Transcribe each line below word for word.

INFORMATION SHOWN:
= Beginning of Section =

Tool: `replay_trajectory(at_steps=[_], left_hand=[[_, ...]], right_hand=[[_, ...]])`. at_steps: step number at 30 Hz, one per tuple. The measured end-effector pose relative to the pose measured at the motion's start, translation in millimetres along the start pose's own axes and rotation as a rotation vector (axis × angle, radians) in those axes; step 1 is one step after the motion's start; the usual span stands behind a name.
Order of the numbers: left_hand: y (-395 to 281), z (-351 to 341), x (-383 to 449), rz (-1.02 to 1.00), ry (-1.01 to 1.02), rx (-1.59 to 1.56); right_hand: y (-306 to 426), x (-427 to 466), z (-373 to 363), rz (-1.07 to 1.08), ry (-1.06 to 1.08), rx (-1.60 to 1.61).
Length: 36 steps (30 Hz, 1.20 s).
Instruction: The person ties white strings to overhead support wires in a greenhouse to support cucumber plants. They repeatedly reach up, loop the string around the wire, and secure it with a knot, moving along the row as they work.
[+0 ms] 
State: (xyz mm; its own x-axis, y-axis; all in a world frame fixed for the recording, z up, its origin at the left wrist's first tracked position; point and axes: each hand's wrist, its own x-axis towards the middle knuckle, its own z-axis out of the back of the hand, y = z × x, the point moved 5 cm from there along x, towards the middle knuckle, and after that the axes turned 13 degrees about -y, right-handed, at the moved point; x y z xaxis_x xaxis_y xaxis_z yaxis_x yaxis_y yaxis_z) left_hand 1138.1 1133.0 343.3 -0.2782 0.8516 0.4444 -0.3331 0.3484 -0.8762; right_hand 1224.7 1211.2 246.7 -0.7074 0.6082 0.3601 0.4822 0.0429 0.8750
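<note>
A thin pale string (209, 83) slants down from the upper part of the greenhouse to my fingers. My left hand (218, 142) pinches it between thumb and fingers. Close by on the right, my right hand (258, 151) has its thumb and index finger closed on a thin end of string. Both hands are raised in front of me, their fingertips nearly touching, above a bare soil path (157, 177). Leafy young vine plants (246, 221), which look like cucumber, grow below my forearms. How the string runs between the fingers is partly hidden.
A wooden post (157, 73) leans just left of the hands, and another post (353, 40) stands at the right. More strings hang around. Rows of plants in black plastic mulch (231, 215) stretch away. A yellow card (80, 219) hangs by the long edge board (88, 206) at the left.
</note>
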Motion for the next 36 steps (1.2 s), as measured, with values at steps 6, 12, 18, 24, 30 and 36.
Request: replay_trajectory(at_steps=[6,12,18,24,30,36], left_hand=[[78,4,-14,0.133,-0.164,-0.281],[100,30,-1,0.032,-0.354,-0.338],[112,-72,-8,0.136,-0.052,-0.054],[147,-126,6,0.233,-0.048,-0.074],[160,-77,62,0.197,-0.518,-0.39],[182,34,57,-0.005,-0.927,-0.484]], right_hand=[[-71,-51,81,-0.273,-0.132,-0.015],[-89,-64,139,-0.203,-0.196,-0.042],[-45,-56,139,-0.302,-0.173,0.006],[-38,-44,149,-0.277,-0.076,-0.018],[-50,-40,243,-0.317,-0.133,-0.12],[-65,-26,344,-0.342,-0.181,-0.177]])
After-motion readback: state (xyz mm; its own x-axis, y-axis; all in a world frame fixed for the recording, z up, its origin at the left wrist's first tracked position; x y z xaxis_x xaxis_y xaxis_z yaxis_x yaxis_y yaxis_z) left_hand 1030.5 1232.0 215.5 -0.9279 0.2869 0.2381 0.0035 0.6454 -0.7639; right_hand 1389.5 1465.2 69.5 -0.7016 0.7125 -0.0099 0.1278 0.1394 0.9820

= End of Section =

YOUR SOLUTION:
Tool: `replay_trajectory(at_steps=[_], left_hand=[[_, ...]], right_hand=[[_, ...]])`. at_steps: step number at 30 Hz, one per tuple. The measured end-effector pose relative to the pose measured at the motion's start, translation in millimetres along the start pose's own axes and rotation as a rotation vector (axis × angle, radians) in those axes; step 1 is one step after the motion's start; the usual span stands behind a name.
Order of the numbers: left_hand: y (-395 to 281), z (-351 to 341), x (-383 to 449), rz (-1.02 to 1.00), ry (-1.01 to 1.02), rx (-1.59 to 1.56); right_hand: y (-306 to 426), x (-427 to 466), z (-373 to 363), rz (-1.07 to 1.08), ry (-1.06 to 1.08), rx (-1.60 to 1.61).
Length: 36 steps (30 Hz, 1.20 s).
Instruction: The person ties white strings to overhead support wires in a greenhouse to support cucumber plants. They repeatedly reach up, loop the string around the wire, and secure it with a knot, moving along the row as they work.
[+0 ms] 
State: (xyz mm; its own x-axis, y-axis; all in a world frame fixed for the recording, z up, its origin at the left wrist's first tracked position; point and axes: each hand's wrist, its own x-axis towards the middle knuckle, its own z-axis out of the back of the hand, y = z × x, the point moved 5 cm from there along x, towards the middle knuckle, and after that the axes turned 13 degrees about -y, right-handed, at the moved point; x y z xaxis_x xaxis_y xaxis_z yaxis_x yaxis_y yaxis_z) left_hand 1138.1 1133.0 343.3 -0.2782 0.8516 0.4444 -0.3331 0.3484 -0.8762; right_hand 1224.7 1211.2 246.7 -0.7074 0.6082 0.3601 0.4822 0.0429 0.8750
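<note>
A thin pale string (209, 83) slants down from the upper part of the greenhouse to my fingers. My left hand (218, 142) pinches it between thumb and fingers. Close by on the right, my right hand (258, 151) has its thumb and index finger closed on a thin end of string. Both hands are raised in front of me, their fingertips nearly touching, above a bare soil path (157, 177). Leafy young vine plants (246, 221), which look like cucumber, grow below my forearms. How the string runs between the fingers is partly hidden.
A wooden post (157, 73) leans just left of the hands, and another post (353, 40) stands at the right. More strings hang around. Rows of plants in black plastic mulch (231, 215) stretch away. A yellow card (80, 219) hangs by the long edge board (88, 206) at the left.
</note>
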Motion for the next 36 steps (1.2 s), as measured, with values at steps 6, 12, 18, 24, 30 and 36.
Request: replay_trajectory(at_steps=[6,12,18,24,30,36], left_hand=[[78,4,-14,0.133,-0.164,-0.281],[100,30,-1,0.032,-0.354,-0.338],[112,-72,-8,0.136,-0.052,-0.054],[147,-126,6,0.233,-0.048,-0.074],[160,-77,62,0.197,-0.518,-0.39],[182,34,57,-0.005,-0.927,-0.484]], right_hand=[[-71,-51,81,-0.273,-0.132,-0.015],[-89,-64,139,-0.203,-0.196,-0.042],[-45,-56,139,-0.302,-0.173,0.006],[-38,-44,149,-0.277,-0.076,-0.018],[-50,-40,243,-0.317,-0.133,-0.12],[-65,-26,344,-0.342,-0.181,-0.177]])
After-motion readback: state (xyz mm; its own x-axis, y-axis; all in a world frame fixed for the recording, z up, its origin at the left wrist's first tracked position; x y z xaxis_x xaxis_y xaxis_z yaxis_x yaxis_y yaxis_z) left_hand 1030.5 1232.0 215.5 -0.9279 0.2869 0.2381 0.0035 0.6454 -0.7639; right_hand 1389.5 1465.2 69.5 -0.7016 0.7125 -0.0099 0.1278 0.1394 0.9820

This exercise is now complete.